The paramedic, frowning, rushed into the silence. “Agent, you can’t go anywhere before those ribs are X-rayed,” he said. “They might be broken.”
“They’re not broken,” she said and pulled on her jacket after tucking the FBI identification flap back into its Velcro pocket. “You got forms for me to sign? Because you have one minute to get them in front of me before I’m gone.”
She didn’t wait for him; he could damn well catch up. She strode off, looking for Evangelista, and found him talking with two other agents. They all nodded to her.
“I need a minute,” she said. Evangelista gave the other two a crisp dismissal and turned to her with his full attention. “Two girls have been abducted in Phoenix.
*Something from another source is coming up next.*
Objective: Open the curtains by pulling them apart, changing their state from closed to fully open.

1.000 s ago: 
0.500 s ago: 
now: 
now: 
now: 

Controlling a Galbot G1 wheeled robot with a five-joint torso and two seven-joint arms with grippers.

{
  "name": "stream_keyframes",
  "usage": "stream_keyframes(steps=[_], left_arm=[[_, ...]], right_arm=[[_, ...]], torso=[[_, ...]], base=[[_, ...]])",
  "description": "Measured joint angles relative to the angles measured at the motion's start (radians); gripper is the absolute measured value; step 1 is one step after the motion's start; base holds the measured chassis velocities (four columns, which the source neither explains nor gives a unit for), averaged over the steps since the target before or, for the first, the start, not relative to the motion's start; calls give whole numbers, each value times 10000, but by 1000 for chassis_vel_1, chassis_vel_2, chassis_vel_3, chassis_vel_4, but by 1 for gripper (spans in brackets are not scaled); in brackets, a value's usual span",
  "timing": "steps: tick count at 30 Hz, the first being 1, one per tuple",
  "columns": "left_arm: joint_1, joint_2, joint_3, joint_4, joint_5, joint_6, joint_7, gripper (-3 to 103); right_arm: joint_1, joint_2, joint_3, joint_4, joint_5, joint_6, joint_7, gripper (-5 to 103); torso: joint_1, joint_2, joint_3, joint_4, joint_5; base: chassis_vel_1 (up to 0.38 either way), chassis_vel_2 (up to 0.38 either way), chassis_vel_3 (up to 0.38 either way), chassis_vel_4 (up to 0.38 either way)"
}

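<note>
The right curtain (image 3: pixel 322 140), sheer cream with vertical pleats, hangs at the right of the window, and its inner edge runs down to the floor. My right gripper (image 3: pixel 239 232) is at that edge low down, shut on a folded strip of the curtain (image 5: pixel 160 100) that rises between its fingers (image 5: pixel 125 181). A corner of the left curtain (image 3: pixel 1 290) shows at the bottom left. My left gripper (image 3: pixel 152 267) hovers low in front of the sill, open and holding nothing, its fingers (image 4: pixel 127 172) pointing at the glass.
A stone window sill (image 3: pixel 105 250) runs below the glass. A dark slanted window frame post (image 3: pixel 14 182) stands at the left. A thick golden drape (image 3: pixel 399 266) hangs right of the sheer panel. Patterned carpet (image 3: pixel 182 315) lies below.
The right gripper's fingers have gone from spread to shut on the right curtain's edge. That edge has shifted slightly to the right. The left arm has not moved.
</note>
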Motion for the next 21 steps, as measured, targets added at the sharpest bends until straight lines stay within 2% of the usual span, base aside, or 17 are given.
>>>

One other girl got away, she’s the kid of a friend of mine. I need some personal time, okay? E-mail the paperwork to my Web account. I’ll get it completed tonight.”
“Katie, you sure that’s a good idea? You took a couple of hard hits. Paramedics released you?”
“Sure.” She lied like the professional she was. “Good to go?”
“Can I stop you?” He shrugged. “I’ll need you to make yourself available tomorrow sometime for a recorded statement. If you need me to make a call to the Phoenix field office, let me know.”
He extended his hand. She shook it briskly, not letting the pain in her ribs show. “No heroics, Rush,” he reminded her.
“No, sir. No heroics.”
That was it. He turned away and was immediately lost in the wash of detail and documentation that was the bane of every investigator’s existence.
“Sign here,” said the paramedic, appearing at her shoulder with a metal clipboard and pen. He pointed to a line, and she scribbled her name. “Agent, seriously, g
et yourself checked out wherever you’re going. Those ribs don’t look good.”
“I’m fine,” she said, and remembered to smile at him. “Thank you for taking care of me.”
“My job.” He nodded. No smile back. She supposed she was screwing up his ability to do his work. It occurred to her, a little late, that he was pretty cute—her type, too, with big dark eyes and nice shoulders. Ah well. She didn’t have time for romance, anyway. She never did.
She retrieved her car, parked three blocks away, and drove to the airport without stopping for anything.
Chapter 2
T he girl leaning over the table was wearing the tiniest orange bikini he’d ever seen. Stefan was a connoisseur of bikinis—some people watched birds or butterflies; he watched girls in outrageously small scraps of fabric. Today was a spectacular day for it, in fact—a cloudless deep-blue sky, a cool ocean breeze, a bright summer sun. Venice Beach at its finest, and the girls were in full bloom.
Life, he reflected, was very good to him. A great profession, a great place to live, stimulation of all kinds. Yeah, not bad. Not bad at all.
He didn’t look at the deck of cards he was shuffling, just smiled at the girl in the orange bikini and the other girls crowded around his table. An invisibly fast motion of his little finger, and a card slid out of the deck he was manipulating and spun across the smooth marble surface of the café table toward the orange bikini. The girl squealed in excitement, grabbed the card and held it up for the admiring oohs and aahs of her friends. Four friends, to be exact, and every one a sculpted marvel. Not natural, of course. Venice Beach had more girls with breast implants than it did grains of sand on the beach, or at least it seemed that way these days. Not that Stefan minded, really. Nature was wonderful, but the human race had always been inclined to decorate.